Стулья дам походят на церковную мебель, кровати – на исповедальню, а ткани, в которые они одеваются – на драгоценную парчу священнических риз. Время пришло. Вмиг мощно расцветает секта дьяволопоклонников, из Франции она распространяется по целому миру, растет и растет безостановочно. Не стало такой деревни, где не было бы верной и преданной общины Сатаны, совершавшей бесчисленные преступления, а по ночам праздновавшей распутные оргии в честь Дьявола.
Часть втораяКульт синагоги сатаны
С грустной покорностью катары признавали, что материя – зло, что все, происходящее через развитие, все, существующее рождением и продолжением рода – удел князя тьмы.
Народ вполне разделял эту концепцию. Ведь церковь сама же, в своей ненависти к природе и инстинкту, сатанизировала мир; а в тех хитроумных измышлениях, которыми церковь старалась спасти нравственную свободу, народ ничего не понимал. Для народа все теории о зле были простым отрицанием, все софистические измышления о грехе и побуждении ко греху – совершенно чуждыми; все это было нечто замкнутое, над чем несколько отцов церкви утруждали свой мозг. Для народа, как вообще для всей христианской реальности, существовал вполне определенный дуализм между мирским и небесным. Одно было зло, другое – добро.
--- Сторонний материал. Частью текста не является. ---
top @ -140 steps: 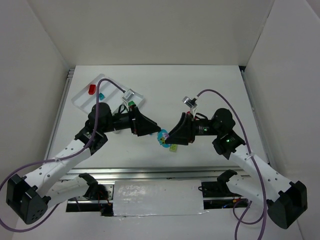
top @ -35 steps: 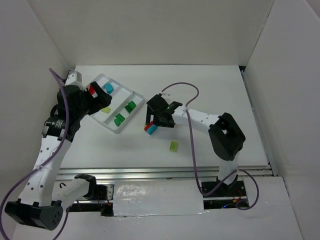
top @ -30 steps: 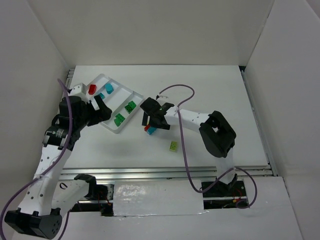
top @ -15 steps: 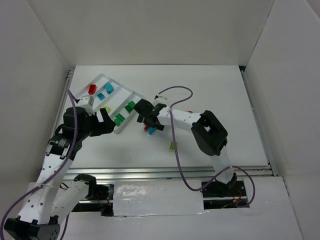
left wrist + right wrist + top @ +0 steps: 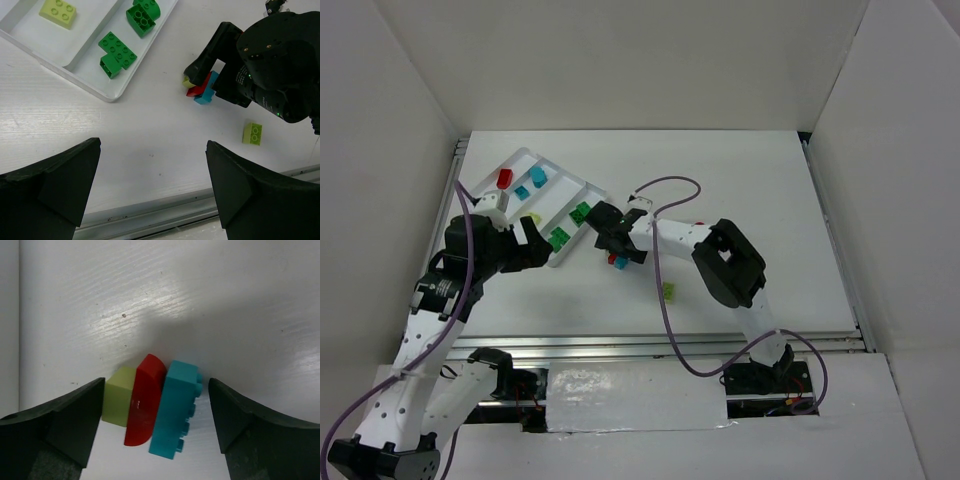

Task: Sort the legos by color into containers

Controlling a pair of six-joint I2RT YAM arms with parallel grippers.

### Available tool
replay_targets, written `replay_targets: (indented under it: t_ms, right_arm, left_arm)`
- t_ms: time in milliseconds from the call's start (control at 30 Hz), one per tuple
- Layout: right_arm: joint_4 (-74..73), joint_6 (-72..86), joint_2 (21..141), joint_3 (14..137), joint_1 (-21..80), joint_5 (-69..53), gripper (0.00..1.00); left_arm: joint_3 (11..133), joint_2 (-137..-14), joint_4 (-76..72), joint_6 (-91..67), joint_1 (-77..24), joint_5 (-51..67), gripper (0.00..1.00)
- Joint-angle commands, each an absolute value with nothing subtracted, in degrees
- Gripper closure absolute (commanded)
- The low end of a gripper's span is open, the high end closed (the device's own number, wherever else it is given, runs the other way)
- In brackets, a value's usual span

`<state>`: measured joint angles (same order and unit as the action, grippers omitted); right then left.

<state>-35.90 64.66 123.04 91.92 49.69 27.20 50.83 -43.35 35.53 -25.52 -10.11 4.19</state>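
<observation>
Green, red, teal, yellow legos [image 5: 117, 52] lay sorted in containers [image 5: 107, 96]; three-brick cluster [image 5: 150, 405] inside spread right end effector [image 5: 157, 385] plus one lime brick [image 5: 253, 134] sat unsorted, left end effector [image 5: 152, 150] spread.

A white table [image 5: 750, 180] fills the middle of the overhead view, closed in by plain white walls: a back wall [image 5: 620, 60] across the top and side walls at the left [image 5: 370, 180] and right [image 5: 905, 150]. Along the table's lower edge runs a silver metal rail [image 5: 620, 343], and below it, at bottom centre, lies a crinkled white sheet [image 5: 635, 397].
</observation>
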Motion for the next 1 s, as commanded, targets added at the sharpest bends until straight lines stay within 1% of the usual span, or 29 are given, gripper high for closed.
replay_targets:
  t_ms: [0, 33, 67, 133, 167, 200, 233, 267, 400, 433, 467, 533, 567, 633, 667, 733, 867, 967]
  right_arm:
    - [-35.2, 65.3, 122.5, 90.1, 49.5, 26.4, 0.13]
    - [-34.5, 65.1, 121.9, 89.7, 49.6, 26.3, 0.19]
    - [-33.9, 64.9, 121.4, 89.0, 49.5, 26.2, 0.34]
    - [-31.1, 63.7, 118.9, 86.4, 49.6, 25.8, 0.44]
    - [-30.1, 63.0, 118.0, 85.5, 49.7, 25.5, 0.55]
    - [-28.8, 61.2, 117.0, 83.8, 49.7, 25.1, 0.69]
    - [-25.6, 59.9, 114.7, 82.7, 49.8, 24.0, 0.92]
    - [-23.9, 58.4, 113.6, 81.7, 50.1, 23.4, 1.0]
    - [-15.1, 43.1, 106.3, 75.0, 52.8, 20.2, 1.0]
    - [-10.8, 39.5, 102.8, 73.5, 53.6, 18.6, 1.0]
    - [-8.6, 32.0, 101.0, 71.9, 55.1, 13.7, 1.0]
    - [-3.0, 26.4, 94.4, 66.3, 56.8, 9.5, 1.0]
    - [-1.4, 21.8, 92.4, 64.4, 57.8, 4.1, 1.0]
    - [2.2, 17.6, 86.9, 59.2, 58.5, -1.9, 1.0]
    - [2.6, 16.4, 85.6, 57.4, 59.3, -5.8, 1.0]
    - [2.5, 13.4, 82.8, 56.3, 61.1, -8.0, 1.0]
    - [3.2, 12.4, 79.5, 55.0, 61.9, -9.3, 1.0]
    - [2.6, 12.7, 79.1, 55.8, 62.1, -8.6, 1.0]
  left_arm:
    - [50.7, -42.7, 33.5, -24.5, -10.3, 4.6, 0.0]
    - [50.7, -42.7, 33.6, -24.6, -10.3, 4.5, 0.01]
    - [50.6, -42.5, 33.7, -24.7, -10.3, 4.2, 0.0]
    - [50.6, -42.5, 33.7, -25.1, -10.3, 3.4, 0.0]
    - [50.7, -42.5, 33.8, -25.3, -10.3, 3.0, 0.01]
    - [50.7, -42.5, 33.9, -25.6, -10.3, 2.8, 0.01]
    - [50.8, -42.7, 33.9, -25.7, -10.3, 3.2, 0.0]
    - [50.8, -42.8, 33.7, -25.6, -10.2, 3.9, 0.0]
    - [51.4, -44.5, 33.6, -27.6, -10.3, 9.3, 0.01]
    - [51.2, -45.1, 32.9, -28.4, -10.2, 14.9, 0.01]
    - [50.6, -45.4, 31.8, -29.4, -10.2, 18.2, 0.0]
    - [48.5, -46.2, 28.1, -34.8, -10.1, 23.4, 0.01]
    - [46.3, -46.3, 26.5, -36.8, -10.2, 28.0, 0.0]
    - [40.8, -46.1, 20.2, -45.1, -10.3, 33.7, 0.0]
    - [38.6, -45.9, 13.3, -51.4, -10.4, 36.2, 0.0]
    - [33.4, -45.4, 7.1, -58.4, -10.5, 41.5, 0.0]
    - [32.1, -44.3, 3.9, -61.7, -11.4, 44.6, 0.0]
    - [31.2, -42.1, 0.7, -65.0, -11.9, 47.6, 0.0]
И стало ли зло злом только постепенно или же существовало изначально, как вторая бесконечность, до этого никому не было дела. Средние века ничего не знают о Боге; Он и на картинах появляется рядом с Сыном только с XIII века, а Сына народ отдал богословам; все средневековье знает только одну религию, один страх и одну надежду – Сатану.
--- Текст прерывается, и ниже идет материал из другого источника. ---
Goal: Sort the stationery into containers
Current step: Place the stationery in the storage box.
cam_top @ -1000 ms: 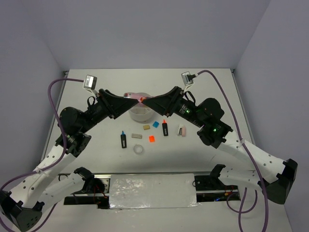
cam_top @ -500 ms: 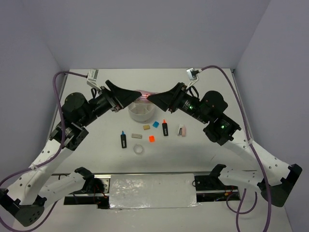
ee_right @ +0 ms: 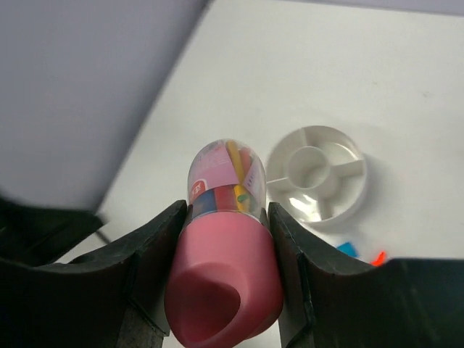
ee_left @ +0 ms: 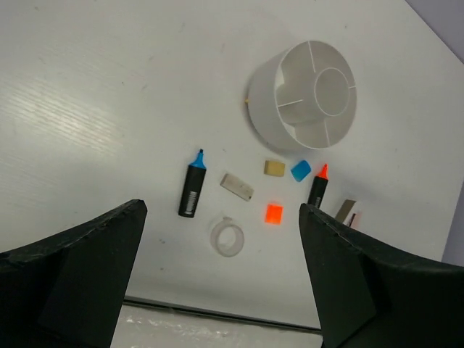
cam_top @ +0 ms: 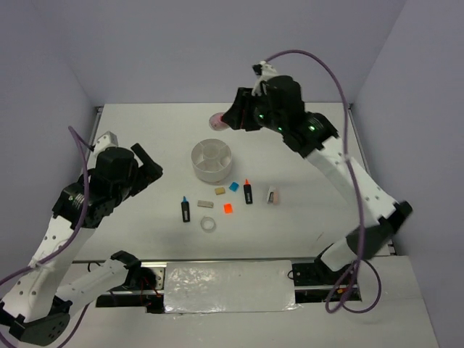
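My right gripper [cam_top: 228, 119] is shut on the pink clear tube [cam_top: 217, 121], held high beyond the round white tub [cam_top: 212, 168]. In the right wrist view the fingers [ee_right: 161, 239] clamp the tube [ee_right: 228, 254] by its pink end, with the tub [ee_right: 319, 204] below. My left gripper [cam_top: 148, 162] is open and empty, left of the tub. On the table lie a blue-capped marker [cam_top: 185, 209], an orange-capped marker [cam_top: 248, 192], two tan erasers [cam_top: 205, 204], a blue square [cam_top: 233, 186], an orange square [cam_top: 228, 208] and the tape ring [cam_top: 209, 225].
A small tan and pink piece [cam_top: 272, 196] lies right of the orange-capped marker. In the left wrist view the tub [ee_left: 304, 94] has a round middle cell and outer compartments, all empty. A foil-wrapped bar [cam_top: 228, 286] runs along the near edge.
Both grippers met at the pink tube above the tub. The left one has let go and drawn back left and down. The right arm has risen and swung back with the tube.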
Злые демоны окружают со всех сторон человека, «как будто кто в море нырнул и окружен со всех сторон, снизу и сверху водой». Иногда они обступают его «плотным сводом, так что между ними нет даже отверстия для воздуха». «Количество бесов так же велико, как и число атомов солнца; в каждой складке жизни сидит демон. Ни в какое время и ни в каком месте человек не обезопасен от них».